## Task to carry out
Starting at the first line of the data, print each line verbatim up to and including the line bearing "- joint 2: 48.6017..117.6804", omitting pictures.

## Data provided
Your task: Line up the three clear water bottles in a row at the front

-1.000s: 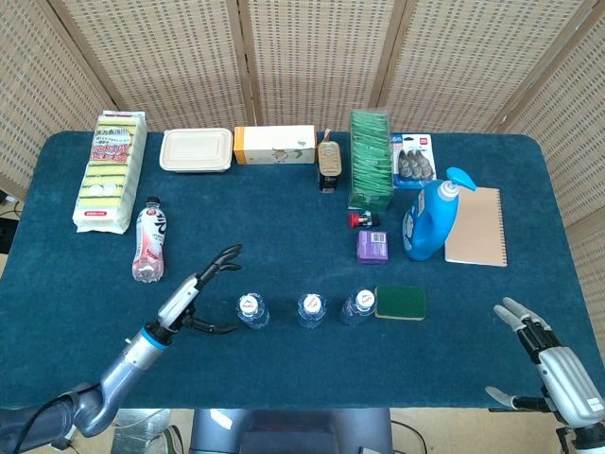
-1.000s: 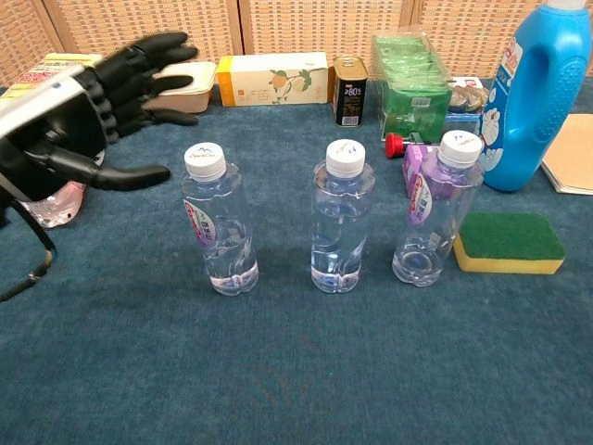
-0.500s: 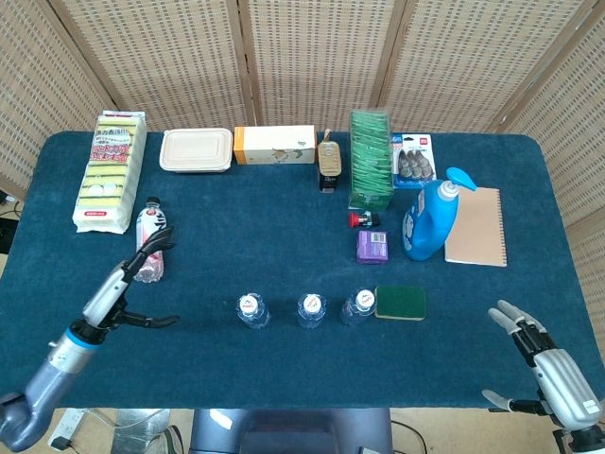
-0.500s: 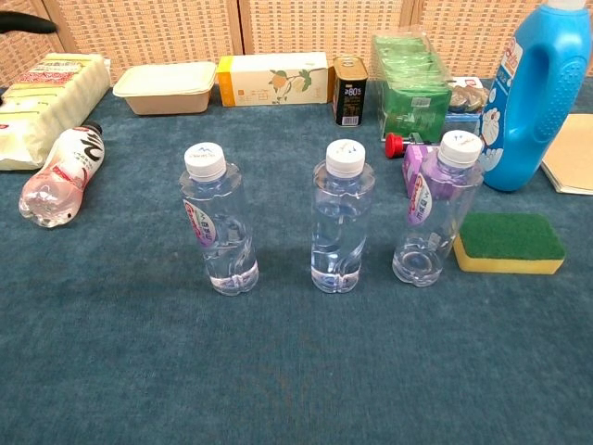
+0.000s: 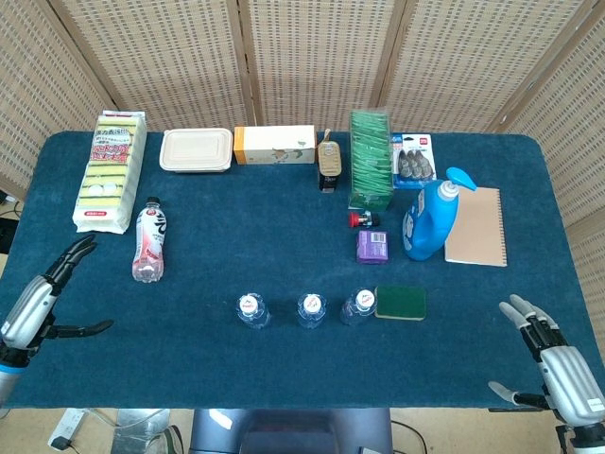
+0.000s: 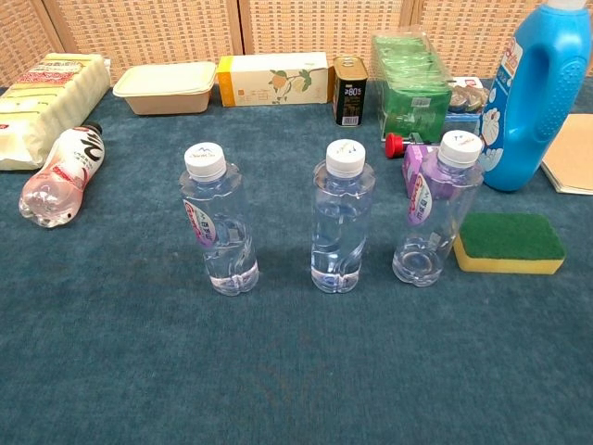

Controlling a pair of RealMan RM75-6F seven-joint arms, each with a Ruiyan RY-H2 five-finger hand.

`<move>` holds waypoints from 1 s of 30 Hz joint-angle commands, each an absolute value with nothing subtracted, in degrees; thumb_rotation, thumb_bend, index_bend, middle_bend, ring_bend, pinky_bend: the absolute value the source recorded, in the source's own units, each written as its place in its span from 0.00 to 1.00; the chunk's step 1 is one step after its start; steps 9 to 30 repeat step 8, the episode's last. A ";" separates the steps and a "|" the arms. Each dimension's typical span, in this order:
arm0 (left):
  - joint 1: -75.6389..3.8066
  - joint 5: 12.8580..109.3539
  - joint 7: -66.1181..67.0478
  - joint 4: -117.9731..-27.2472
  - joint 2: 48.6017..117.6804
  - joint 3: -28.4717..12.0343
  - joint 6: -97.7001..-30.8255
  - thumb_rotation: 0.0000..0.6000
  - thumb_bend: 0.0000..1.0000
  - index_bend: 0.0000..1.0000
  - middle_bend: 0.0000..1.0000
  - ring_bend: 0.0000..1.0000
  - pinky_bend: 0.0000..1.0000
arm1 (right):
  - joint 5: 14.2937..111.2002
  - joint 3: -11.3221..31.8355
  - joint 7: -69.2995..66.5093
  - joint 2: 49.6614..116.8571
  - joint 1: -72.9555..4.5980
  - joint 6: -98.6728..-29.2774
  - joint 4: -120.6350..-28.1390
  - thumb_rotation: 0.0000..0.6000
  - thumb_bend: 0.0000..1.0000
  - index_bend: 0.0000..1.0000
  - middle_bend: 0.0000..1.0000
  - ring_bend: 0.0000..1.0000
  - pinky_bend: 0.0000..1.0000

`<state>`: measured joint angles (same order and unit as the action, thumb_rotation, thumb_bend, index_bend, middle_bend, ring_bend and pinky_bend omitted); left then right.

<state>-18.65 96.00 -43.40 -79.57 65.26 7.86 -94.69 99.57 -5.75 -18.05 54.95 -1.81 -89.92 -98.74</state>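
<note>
Screened tabletop (image 5: 284, 227) demonstration booth

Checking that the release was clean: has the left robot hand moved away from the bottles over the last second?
Yes. The left robot hand has pulled back leftward from the left bottle, past the lying pink bottle, to the table's left edge.

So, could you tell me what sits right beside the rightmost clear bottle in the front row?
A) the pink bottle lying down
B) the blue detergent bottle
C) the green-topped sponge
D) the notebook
C: the sponge lies just right of the rightmost bottle, while the detergent and notebook sit further back and the pink bottle lies far left.
</note>
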 commanded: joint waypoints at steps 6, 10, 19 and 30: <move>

## Answer for this exercise
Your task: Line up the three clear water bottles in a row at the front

-1.000s: 
-1.000s: 
-0.500s: 
-0.500s: 
+0.000s: 
+0.000s: 

Controlling a pair of RealMan RM75-6F seven-joint arms, each with a Ruiyan RY-H2 five-finger hand.

`<move>` holds waypoints from 1 s of 30 Hz joint-angle commands, each an absolute value with nothing subtracted, in degrees; thumb_rotation, thumb_bend, index_bend, middle_bend, ring_bend, pinky_bend: the absolute value the source recorded, in the source's own units, each written as its place in its span from 0.00 to 1.00; the chunk's step 1 is one step after its start; steps 9 to 30 repeat step 8, the episode's last. A ";" separates the steps and a "|" the arms. Each dimension's typical span, in this order:
arm0 (left):
  - joint 1: -75.6389..3.8066
  - joint 5: 12.8580..109.3539
  - joint 7: -66.1181..67.0478
  - joint 4: -117.9731..-27.2472
  - joint 2: 48.6017..117.6804

The answer has been supplied in full.